To clarify: we don’t want to come across as more serious. I like that we’re an honest, transparent and young company. This is actually to stop us becoming too serious and corporate as we grow.

For example, earlier this month I bought a corporate-looking water cooler for our office, and even that was painful. It felt like the tentacles of a corporate and political octopus worming it’s way into our small tech start-up.

I can’t stop our office having water coolers, but I can stop our brand becoming vanilla, and our products becoming over-orchestrated by executives in suits.


Our new website

Perhaps the biggest issue we’ve had over the last 6 months was the difference between what our website said we did, and what we actually did.

This wasn’t intentional. We’d created something so different to what exists today that we didn’t know the best way to explain what it was. We have a technical product that’s associated with lots of new terminology, and some of this wasn’t easy to explain.

Take this email below as an example, which is from one of the largest letting agencies in the UK. If you think there’s nothing between our product and a traditional reference, we’ve failed with our explanation.

We’re — as a team — also in a technical bubble. We know explicitly how the product works, and we have self-awareness of that. We’re not considering or even using Movem like a normal user.

So instead of us just trying to guess how to do it, we went out and talked to our alpha and beta testers. We asked them why they love our product, and more importantly; what sucked, or wasn’t clear.

This led us down a 4 month redevelopment process. We built animations, designed illustrations, and worked with agencies to finesse the explanation of Movem Passport.

Our new website is live:


Finally; our mission

I want to end this with a story. And a footnote of sorts.

I was caught off guard during my first ever interview, by a simple question: what’s your mission with Movem?

What’s my mission? I hadn’t coherently channeled my thoughts into a single sentence before. I didn’t have anything as ambitious as Airbnb’s “belong anywhere”, and what the press printed was uninspiring: “to improve the landlord system in Bournemouth and make it more reliable”.

Interview in the Bournemouth Echo, August 2013.

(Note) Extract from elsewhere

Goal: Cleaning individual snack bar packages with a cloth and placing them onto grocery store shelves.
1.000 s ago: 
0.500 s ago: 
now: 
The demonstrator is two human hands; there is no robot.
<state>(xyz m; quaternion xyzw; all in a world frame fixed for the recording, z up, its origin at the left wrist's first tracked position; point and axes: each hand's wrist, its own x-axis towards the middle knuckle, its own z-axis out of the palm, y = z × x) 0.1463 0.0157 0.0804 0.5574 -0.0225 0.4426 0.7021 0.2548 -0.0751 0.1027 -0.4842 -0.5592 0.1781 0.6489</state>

I didn’t have a business plan. I didn’t have any kind of revenue model. And I didn’t think I had a mission statement.

It took me years to realise that actually, that’s all I really had. I didn’t have a business, I had a mission: to make renting fairer.

And that hasn’t changed in 5 years.

Our product will change. We may pivot over time. We will fail with some of the things we try. Our environment will change, and our team will too.

But our mission is so core to my own beliefs, and those deeply ingrained in our company, that it won’t change.

To summarise: this isn’t a new beginning for us. This isn’t a new Movem. This is a more refined and driven Movem than ever. We’ve spent 5 years finding our feet, and we’ve made history.